* _Problem requirements_
For this exercise, please find the lines in the entries that include the word "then" and copy them.

* _Dataset records_
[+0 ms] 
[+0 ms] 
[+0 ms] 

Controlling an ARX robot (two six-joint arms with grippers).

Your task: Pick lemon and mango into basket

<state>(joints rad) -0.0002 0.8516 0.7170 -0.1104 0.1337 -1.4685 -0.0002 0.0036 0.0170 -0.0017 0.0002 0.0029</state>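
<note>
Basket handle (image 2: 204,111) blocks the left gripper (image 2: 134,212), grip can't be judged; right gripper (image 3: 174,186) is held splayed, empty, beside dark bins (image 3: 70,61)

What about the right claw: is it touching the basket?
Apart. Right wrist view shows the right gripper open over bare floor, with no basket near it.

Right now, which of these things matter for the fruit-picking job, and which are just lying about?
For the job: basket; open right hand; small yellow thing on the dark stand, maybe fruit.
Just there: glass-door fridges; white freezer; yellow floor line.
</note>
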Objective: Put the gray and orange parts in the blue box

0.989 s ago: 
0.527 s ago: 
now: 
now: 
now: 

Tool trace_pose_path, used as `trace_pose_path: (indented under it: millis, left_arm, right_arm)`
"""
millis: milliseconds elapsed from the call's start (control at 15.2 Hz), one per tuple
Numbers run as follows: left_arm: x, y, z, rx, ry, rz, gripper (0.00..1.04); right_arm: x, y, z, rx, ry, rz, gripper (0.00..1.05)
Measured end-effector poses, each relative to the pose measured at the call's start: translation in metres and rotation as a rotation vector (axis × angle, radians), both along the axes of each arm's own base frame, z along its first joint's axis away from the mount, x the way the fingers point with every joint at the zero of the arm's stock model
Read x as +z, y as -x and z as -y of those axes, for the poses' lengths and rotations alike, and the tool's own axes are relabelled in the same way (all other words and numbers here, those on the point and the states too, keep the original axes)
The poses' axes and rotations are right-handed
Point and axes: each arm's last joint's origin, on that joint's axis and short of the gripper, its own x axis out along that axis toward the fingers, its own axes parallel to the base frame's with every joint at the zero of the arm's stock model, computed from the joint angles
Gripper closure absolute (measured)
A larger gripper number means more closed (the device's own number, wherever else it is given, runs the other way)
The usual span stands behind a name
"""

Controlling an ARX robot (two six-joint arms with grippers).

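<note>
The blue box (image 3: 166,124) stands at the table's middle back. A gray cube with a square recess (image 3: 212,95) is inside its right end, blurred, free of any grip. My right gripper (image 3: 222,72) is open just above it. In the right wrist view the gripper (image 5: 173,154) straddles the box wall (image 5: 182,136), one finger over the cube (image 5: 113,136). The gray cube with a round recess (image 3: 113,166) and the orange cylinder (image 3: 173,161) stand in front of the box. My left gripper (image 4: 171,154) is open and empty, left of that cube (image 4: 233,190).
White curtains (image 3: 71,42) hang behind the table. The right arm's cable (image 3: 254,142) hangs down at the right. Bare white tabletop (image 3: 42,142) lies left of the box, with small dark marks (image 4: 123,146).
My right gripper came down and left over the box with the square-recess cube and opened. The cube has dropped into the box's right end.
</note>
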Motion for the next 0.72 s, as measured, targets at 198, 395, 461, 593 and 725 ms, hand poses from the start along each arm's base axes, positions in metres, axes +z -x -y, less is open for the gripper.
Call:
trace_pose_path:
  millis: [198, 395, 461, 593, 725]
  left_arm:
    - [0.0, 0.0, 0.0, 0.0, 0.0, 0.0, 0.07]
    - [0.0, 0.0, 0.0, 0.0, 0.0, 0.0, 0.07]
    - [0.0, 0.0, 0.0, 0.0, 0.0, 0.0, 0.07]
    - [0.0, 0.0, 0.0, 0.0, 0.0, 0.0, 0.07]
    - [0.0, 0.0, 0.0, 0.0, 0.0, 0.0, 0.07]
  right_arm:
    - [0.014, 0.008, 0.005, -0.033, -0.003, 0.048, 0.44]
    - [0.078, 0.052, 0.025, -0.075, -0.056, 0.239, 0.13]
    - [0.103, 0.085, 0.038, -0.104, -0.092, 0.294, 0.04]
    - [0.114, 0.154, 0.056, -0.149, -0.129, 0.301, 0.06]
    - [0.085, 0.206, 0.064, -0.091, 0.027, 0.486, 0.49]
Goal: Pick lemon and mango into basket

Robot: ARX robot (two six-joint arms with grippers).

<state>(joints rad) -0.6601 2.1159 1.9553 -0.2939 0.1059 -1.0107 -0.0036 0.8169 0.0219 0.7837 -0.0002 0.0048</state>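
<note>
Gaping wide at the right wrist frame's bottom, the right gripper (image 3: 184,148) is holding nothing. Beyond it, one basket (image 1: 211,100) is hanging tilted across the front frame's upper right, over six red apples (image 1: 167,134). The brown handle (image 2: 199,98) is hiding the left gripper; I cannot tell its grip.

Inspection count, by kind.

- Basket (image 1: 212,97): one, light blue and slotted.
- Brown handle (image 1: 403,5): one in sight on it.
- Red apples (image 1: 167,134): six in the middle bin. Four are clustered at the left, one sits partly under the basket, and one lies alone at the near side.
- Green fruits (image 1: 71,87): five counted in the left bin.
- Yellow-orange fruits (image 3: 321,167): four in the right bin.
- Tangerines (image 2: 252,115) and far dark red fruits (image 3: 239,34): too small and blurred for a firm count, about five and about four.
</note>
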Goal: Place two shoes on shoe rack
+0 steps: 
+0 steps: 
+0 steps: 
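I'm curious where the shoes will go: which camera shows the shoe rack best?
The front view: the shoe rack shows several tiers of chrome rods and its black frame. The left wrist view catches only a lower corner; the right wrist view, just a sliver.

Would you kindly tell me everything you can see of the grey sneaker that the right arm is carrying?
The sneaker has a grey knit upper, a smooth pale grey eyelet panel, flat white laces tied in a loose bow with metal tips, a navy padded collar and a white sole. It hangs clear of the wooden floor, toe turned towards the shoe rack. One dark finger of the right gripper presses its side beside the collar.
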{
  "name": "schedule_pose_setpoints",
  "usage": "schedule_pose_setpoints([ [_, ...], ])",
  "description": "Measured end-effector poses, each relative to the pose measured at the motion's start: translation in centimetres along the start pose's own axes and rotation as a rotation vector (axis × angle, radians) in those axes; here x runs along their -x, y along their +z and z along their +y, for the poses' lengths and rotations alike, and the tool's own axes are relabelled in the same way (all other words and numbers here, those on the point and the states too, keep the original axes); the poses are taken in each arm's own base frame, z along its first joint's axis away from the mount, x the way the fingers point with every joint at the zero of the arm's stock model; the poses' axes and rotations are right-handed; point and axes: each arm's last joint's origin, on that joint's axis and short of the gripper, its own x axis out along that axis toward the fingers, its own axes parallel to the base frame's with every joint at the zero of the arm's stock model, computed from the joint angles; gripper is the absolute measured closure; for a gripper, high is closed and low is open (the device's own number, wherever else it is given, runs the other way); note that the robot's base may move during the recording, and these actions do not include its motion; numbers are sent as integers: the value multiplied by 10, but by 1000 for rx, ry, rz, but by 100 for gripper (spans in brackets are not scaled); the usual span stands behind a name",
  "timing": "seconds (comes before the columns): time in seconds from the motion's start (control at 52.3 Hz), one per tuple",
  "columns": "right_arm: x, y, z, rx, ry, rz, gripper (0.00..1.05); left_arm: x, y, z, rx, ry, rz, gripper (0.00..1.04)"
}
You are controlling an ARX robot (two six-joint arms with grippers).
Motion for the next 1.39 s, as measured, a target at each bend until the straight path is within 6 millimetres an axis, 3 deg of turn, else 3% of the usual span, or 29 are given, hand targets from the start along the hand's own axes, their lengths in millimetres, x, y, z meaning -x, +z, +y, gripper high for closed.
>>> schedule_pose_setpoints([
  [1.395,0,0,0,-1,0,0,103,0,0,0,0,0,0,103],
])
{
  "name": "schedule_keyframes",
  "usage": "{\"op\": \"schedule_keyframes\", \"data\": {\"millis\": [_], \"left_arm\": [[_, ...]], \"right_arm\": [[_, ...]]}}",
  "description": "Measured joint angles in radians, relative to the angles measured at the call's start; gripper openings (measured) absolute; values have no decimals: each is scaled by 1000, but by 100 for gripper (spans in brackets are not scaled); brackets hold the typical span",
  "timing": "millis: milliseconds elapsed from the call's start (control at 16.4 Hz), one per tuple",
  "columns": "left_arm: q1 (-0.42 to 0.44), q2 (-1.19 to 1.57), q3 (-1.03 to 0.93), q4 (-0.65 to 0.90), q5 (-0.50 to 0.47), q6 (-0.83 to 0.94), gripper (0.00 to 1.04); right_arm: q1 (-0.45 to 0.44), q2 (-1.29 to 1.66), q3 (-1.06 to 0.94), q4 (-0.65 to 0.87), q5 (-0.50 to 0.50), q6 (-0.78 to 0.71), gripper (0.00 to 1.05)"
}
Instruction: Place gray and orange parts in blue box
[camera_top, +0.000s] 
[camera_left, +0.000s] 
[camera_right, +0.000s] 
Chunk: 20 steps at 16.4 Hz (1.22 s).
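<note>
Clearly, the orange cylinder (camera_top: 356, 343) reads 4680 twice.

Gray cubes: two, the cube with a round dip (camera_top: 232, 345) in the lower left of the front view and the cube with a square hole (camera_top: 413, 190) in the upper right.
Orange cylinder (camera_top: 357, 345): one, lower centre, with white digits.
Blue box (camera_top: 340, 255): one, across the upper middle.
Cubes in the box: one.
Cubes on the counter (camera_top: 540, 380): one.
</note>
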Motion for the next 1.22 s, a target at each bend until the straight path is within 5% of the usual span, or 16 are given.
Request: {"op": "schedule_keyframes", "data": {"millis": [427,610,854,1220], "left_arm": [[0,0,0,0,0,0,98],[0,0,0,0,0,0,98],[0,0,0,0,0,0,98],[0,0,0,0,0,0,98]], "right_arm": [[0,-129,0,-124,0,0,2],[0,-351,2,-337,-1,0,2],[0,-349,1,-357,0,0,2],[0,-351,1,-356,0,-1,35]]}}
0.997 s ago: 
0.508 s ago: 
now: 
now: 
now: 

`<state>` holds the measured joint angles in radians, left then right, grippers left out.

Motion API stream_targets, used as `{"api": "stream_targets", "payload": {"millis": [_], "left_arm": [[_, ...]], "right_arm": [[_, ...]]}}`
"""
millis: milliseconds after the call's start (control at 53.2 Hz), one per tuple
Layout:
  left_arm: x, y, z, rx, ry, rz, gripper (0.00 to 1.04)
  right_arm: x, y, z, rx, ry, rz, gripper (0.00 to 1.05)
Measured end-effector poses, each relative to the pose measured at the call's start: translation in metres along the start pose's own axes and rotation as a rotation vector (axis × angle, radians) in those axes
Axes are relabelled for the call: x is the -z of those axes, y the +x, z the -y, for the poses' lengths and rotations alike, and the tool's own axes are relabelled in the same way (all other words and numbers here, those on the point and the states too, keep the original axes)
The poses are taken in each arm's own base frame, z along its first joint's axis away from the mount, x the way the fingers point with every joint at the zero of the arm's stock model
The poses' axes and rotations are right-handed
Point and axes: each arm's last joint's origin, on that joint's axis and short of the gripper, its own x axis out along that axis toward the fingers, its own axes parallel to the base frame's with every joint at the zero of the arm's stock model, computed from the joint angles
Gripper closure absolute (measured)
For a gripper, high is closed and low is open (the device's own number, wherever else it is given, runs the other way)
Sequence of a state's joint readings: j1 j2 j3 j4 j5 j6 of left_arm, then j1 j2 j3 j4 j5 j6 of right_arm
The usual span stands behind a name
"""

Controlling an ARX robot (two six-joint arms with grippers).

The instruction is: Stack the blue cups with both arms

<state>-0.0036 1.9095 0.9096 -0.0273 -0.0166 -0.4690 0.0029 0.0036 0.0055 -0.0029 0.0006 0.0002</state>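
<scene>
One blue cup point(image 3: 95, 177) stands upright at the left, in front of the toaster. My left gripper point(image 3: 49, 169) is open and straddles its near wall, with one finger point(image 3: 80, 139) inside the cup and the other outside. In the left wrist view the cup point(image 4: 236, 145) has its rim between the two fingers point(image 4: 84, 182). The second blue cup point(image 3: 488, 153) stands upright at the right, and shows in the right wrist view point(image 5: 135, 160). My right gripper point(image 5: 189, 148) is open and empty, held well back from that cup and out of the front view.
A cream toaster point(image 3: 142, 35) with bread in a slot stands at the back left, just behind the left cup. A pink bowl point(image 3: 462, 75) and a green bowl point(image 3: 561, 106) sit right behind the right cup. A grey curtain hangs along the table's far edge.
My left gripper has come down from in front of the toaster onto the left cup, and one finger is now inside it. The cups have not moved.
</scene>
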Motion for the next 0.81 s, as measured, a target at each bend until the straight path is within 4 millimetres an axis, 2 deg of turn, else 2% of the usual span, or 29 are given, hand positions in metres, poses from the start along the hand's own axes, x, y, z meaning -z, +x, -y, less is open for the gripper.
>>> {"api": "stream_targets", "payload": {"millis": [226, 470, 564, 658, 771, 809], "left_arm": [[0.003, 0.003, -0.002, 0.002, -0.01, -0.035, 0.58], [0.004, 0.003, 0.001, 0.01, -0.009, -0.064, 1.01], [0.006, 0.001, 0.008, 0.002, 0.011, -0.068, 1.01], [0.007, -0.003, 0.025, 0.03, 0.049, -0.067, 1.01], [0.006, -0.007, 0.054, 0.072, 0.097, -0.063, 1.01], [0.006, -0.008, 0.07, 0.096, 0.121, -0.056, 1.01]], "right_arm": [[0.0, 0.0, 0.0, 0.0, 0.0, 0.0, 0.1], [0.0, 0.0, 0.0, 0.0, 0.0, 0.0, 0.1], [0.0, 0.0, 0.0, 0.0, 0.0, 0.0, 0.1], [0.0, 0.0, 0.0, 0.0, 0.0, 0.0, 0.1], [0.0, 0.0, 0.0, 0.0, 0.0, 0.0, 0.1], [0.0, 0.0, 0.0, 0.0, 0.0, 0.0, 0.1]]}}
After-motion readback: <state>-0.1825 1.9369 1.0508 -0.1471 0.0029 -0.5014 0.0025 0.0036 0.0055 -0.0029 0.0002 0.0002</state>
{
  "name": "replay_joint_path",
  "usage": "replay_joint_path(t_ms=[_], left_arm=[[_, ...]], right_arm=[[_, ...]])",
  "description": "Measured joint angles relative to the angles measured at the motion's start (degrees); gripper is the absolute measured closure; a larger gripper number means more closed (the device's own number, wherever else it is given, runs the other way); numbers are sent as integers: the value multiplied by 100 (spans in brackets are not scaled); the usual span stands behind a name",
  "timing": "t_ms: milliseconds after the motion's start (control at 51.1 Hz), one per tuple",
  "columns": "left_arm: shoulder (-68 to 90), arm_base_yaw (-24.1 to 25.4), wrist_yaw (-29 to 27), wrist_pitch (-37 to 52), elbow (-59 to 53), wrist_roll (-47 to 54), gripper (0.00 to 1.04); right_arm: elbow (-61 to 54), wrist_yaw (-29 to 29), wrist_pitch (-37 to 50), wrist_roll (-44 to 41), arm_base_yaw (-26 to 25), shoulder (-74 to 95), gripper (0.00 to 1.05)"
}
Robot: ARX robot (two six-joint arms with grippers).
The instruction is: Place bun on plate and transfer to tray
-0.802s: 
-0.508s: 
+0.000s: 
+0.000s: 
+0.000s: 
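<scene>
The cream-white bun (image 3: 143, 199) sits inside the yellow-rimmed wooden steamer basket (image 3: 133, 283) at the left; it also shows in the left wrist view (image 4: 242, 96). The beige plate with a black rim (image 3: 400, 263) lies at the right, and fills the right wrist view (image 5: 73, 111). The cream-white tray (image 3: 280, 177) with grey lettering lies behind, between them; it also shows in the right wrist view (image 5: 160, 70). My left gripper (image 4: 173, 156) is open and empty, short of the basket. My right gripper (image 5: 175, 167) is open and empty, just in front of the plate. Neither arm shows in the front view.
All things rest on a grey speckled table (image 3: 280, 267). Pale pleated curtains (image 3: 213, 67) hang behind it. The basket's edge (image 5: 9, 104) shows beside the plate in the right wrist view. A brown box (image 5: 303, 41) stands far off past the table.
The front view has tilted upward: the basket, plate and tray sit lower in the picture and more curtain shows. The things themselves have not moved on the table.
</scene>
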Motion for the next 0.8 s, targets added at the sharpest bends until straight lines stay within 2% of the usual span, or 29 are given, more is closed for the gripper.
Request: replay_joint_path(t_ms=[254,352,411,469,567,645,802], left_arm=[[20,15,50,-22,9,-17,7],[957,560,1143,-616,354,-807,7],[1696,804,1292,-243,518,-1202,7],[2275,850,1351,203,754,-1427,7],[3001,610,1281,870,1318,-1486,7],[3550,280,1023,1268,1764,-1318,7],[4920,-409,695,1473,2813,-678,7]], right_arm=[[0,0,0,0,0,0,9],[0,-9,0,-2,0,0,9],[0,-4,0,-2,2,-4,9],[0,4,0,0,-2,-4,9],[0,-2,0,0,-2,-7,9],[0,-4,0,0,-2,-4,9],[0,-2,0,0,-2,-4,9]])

* _Response to this exercise_
`<state>` holds the measured joint angles in radians, left then right, grippers left out.
Sequence of a state's joint readings: j1 j2 j3 j4 j5 j6 of left_arm, then j1 j2 j3 j4 j5 j6 of right_arm

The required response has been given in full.